Frozen Surprises and Hot Water Woes: Lecce Adventures

We arrive at our next destination’s train station on Monday evening. Lecce greets us with cold temperatures, elegant Baroque architecture, and silence. Our original plan for the Christmas season was to visit this eastern city in Italy’s Puglia region and take in its famous paper mâché manger scenes, but we ran short of time. Since Greece is only a hop away, we choose to catch it on the return trip instead. The wide, golden sandstone streets of “Florence of the South” gleam in the moonlight as we roll our luggage to our new home for the next week. We overlooked that the Airbnb we had selected is on the top floor of a building without a lift and the steps to the top are steep for carrying heavy bags. Once inside we appreciate that it’s roomy, but there’s a second spiral staircase to the bedroom and there is no half bathroom to make midnight “nature” calls more convenient. Climbing higher still is a rooftop balcony, but with these temperatures, we can’t imagine using it. The radiators exude very little heat.

Our stomachs grumble a reminder that our salads at lunch before boarding the train six hours ago are not enough to take us to the next morning. It’s 9:30pm, but this is Italy. Surely there are loads of restaurants starting to gear up for a dinner crowd. We turn corner after corner and everything is closed up tight, including the selections our host provided for us. Our options are a burger joint or a hideaway selling pizza by the slice with their pies on display under a heat lamp.

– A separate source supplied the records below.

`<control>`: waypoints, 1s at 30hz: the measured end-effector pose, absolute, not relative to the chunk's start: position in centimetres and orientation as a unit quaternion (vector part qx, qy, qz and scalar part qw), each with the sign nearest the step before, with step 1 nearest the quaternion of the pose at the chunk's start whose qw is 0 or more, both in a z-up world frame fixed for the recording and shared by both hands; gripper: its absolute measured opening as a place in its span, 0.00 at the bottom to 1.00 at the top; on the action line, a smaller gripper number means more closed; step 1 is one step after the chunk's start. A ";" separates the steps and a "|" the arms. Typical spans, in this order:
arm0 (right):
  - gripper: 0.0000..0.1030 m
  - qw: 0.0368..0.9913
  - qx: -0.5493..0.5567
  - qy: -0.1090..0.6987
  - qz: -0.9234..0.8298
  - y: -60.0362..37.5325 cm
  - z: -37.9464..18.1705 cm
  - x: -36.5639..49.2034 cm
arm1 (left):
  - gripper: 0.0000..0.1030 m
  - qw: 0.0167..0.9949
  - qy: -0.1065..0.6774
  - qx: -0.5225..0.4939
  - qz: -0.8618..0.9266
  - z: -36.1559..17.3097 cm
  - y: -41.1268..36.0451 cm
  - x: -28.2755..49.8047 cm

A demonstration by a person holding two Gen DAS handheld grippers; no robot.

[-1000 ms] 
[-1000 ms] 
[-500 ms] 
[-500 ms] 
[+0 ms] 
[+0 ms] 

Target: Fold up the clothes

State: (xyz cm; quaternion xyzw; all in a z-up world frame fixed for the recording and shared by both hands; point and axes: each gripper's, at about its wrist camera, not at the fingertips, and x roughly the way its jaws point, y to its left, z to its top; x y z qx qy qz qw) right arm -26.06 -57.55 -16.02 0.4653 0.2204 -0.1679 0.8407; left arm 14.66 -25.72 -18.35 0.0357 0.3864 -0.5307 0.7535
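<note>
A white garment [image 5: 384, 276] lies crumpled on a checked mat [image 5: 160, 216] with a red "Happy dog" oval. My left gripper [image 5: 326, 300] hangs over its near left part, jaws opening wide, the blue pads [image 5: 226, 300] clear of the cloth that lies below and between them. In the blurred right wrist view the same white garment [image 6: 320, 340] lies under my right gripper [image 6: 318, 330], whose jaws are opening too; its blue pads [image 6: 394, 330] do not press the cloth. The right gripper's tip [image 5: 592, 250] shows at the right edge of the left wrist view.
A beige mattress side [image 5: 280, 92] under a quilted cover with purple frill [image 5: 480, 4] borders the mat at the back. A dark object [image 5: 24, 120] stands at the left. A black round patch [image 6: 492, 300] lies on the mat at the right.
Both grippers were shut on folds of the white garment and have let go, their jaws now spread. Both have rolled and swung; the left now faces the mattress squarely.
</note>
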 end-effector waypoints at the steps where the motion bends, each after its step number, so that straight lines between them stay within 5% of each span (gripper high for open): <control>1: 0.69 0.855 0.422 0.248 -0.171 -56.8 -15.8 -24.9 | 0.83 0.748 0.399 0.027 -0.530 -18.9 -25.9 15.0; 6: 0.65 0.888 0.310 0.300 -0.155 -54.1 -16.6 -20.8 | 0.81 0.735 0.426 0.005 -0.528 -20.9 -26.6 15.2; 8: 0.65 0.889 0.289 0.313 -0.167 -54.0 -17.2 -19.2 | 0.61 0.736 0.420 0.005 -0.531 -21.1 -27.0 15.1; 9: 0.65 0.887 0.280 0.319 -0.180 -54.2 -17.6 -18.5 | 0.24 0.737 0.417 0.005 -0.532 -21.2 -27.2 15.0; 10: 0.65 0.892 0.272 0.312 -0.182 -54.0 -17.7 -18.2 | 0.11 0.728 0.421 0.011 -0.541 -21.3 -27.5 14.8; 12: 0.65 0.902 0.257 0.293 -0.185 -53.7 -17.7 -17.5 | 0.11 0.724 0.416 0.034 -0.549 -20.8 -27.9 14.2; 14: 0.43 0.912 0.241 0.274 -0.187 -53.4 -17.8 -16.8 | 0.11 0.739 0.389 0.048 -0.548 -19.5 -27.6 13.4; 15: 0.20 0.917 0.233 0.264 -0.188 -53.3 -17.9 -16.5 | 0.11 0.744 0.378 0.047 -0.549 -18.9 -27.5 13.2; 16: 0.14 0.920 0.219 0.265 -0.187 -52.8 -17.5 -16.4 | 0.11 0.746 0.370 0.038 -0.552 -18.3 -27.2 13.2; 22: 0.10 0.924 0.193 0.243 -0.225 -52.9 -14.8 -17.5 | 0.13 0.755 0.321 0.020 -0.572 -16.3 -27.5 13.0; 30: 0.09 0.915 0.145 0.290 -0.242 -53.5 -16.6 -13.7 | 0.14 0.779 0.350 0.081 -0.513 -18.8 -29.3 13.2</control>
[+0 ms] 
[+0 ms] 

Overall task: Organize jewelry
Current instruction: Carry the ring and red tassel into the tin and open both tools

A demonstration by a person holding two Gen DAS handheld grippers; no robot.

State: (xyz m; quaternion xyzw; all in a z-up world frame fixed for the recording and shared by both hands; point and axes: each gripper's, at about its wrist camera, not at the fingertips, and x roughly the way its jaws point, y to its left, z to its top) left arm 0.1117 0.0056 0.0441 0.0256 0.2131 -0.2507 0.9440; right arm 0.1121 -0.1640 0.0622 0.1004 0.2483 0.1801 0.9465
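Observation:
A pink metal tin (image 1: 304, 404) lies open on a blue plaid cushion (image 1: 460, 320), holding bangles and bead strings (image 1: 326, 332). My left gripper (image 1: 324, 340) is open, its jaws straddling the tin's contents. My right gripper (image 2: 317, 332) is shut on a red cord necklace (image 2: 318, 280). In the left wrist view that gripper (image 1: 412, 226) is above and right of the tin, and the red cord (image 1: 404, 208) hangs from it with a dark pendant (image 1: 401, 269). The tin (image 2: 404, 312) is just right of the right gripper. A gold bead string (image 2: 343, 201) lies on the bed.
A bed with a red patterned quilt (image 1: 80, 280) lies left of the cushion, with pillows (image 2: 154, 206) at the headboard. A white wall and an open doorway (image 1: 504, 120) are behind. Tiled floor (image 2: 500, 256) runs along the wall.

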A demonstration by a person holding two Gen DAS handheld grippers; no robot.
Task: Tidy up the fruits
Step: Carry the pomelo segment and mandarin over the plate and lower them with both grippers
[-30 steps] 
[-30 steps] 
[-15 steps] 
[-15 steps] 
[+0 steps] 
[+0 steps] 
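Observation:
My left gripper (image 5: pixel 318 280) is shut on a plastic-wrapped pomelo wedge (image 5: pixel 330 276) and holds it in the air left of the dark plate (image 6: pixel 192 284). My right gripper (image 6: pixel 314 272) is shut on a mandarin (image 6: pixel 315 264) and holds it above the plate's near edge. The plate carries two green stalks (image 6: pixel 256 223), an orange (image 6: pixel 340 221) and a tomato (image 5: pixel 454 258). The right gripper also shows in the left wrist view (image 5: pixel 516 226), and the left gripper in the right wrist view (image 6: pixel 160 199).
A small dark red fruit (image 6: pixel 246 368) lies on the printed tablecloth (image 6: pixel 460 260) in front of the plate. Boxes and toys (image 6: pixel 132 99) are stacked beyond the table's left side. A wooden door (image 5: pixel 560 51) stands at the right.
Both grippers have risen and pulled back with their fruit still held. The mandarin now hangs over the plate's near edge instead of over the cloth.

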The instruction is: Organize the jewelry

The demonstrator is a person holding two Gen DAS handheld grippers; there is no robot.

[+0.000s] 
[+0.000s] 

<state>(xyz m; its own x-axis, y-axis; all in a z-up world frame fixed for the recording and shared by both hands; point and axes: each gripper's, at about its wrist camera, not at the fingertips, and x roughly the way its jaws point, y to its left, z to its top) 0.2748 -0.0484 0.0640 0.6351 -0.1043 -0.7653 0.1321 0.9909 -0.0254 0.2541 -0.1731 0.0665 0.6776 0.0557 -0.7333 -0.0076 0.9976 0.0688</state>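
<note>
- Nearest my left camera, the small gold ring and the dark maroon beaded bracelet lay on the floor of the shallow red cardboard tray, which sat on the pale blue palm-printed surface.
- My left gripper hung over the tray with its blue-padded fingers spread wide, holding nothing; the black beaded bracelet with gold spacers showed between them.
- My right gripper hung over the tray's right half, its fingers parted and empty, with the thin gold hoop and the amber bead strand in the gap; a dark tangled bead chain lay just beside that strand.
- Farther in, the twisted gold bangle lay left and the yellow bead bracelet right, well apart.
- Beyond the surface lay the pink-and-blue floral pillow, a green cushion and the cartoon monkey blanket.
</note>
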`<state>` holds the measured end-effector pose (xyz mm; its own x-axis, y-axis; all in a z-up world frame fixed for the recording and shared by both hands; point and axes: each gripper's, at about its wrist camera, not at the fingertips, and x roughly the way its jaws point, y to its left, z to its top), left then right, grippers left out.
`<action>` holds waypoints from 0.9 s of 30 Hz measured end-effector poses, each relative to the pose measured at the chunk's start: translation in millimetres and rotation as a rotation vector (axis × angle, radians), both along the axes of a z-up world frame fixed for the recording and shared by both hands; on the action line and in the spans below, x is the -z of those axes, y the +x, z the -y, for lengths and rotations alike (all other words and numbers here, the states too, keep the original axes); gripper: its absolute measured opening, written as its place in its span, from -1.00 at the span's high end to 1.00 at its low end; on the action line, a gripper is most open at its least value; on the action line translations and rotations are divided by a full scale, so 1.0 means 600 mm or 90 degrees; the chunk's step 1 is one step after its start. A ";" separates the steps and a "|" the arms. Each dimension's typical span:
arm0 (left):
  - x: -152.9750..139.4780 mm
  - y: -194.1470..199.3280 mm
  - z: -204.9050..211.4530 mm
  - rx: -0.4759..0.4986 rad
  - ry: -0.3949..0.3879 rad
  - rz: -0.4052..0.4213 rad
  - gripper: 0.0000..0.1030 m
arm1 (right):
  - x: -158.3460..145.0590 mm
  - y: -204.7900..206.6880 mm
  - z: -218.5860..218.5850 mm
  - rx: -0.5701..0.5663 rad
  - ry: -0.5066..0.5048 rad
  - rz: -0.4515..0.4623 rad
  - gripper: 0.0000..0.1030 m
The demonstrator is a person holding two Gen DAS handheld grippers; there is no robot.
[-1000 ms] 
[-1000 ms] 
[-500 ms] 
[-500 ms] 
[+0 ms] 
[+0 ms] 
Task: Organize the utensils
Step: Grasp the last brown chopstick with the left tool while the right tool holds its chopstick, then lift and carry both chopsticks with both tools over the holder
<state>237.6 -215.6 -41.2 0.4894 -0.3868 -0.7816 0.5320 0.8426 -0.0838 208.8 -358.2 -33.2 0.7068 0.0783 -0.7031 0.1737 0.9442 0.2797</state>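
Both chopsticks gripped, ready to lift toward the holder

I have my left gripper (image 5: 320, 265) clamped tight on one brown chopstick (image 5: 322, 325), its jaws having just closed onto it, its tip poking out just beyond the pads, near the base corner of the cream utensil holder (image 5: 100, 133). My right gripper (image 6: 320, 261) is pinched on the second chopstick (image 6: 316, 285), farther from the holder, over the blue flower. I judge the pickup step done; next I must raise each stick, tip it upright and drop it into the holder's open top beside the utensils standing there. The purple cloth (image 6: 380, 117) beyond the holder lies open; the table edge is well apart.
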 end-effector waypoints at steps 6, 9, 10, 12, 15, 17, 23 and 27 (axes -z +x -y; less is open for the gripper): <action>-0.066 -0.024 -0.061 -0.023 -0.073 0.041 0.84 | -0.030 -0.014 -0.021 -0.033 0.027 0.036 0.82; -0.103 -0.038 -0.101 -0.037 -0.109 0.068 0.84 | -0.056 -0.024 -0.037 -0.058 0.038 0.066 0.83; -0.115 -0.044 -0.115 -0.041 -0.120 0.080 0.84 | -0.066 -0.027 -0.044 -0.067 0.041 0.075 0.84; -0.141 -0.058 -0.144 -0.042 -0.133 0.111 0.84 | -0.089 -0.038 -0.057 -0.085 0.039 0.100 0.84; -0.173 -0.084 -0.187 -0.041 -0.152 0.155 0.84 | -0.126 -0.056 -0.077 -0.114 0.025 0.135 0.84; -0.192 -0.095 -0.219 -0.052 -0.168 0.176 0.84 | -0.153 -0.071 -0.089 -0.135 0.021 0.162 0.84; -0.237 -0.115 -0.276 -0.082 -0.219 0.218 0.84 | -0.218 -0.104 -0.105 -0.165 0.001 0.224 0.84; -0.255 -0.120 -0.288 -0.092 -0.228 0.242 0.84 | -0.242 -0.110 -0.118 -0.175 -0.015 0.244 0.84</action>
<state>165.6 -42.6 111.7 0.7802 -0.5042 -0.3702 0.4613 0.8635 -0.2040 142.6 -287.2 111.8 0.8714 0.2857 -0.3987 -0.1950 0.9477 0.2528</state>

With very little confidence, we choose the pizza and take their last two pieces. Pepperoni for me and mushroom for Kevin. It meets our expectations, and we head back to call it quits after this long travel day.

It turns out that the heat is controlled by the host and despite the radiators, it is freezing. We scamper to bed and cover ourselves in what fortunately is a warm comforter and doze off anticipating a day of exploration tomorrow.

We awake slowly and hesitate to leave the warmth of the bed. We brace ourselves for the chill downstairs and rush to shower and warm up as soon as possible. Despite our best efforts, we can’t get hot water, so I text the host and wait. Coffee beckons us and eventually we decide that our hygiene is less important than getting java in our systems. Just as we are about to depart, our host responds with a request to try again and as if by magic, the blessed hot water begins to run.

The day is absolutely freezing as we wander to find an early lunch to go with our cups of cappuccino. My meatballs in sauce are good, but Kevin’s panino with smoked black Angus, baby artichokes, tomato, and rocket pesto paired with a side of salty, crunchy, creamy fried potato chunks rocked his world. We need the sustenance because we get back to an apartment not much warmer than the outdoors. We don’t have natural sunlight to warm us up indoors and our host is trying to save money by turning down the thermostat during the day when typically travelers are exploring. I make it clear to her that we are working and will be inside at least half of the time we are here and we need more heat! One of the best things we carry with us is a Gravel travel blanket. It helps, but it’s not ideal for two people. After warming up somewhat, we brave the cold and extreme wind for a tour with archeologist Sara Bianchi so we can learn about the history of this beautiful city. Despite needing to keep our hands in our pockets for warmth and her own frigid fingers, Sara pulls out a booklet and painstakingly shares images and maps that help her story of these famous sites come alive.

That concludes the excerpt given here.